O projeto se originou com a aprovação, pelo Conselho de Ética do Senado, por 11 votos a 3, do relatório do senador Jefferson Péres (PDT-AM) o qual considera que Renan efetivamente usou "laranjas" para manter, em sociedade com o usineiro João Lyra, meios de comunicação no Estado de Alagoas, situação que configuraria quebra de decoro.
Antes de seguir ao Plenário, no entanto, o projeto de resolução deverá ser apreciado pela Comissão de Constituição, Justiça (CCJ) do Senado, que precisa se pronunciar sobre suas constitucionalidade, juridicidade e legalidade.
A representação que deu início ao processo no Conselho de Ética foi apresentada pelo Democratas e pelo PSDB no começo e agosto, quando Renan Calheiros ainda não havia se licenciado e nem fora julgado no primeiro processo. Essa foi a terceira representação de um total de seis que foram apresentadas contra o senador.
Essa será a terceira vez, em toda a sua história, que o Senado decidirá se decreta ou não a perda de mandato de um senador. A primeira vez foi em 28 de junho de 2000, quando foi cassado o mandato de Luiz Estevão (PMDB-DF), acusado envolvimento no desvio de R$ 169 milhões nas obras do Tribunal Regional do Trabalho (TRT) de São Paulo.
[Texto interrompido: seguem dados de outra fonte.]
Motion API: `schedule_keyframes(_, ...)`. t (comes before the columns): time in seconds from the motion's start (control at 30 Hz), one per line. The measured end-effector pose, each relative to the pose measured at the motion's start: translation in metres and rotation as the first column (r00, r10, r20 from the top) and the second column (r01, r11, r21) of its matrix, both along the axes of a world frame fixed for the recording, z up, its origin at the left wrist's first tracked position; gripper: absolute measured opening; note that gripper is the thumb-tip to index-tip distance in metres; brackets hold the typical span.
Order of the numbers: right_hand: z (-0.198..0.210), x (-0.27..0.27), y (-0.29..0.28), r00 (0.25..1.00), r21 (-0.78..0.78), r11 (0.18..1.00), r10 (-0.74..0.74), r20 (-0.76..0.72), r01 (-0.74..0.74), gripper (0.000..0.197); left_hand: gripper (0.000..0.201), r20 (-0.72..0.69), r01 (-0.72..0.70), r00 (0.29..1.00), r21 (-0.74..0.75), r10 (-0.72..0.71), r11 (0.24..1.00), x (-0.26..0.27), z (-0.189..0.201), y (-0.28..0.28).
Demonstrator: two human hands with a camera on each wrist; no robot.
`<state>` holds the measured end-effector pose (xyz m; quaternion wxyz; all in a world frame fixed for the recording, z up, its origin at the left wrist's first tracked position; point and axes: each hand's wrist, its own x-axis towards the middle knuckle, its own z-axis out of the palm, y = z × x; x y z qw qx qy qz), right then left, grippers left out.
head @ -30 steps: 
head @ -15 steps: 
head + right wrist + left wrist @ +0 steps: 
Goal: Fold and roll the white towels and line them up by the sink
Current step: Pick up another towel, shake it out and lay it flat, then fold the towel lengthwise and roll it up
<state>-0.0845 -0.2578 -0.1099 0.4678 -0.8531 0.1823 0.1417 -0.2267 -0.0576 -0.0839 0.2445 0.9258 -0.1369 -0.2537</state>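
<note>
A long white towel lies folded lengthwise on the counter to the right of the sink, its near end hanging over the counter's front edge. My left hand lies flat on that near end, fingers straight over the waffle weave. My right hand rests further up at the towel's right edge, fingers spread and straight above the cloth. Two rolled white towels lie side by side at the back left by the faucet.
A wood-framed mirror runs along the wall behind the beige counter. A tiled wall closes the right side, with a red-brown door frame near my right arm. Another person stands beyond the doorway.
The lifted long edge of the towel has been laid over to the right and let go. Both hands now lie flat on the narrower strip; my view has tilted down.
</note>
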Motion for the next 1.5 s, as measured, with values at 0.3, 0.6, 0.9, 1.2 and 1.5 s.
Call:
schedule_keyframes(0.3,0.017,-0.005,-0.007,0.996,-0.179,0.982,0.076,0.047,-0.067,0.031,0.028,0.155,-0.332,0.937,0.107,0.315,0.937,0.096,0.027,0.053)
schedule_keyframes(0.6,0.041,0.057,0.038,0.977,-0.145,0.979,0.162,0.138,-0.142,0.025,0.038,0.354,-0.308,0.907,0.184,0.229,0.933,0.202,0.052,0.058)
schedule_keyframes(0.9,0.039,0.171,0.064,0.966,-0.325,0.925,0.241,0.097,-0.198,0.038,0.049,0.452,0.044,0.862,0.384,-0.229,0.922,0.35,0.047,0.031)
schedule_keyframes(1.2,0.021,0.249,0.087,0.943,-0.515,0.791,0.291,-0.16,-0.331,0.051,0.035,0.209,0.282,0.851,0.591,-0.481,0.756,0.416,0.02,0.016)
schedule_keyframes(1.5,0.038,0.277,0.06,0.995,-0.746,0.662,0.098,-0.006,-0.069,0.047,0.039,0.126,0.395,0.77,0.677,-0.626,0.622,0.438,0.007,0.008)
A segunda vez foi em 12 de setembro deste ano, quando Renan foi absolvido da acusação de ter parte de suas despesas pessoais pagas por um lobista da empresa Mendes Júnior. Na ocasião, 40 senadores votaram pela absolvição, 35 pela perda do mandato e 6 se abstiveram.
Para que um senador seja cassado, são necessários 41 votos favoráveis. Se tiver seu mandato cassado, Renan Calheiros também terá suspensos os seus direitos políticos, não podendo disputar eleições até fevereiro de 2019. Isso porque a chamada Lei das Inelegibilidades determina que o parlamentar cassado fica inelegível durante o período que restar de seu mandato e pelos oito anos seguintes ao final da legislatura. Sendo assim, ele só poderia voltar a disputar eleições, em 2020, quando o pleito é para prefeitos e vereadores. Apenas em 2022 haverá eleições para o parlamento.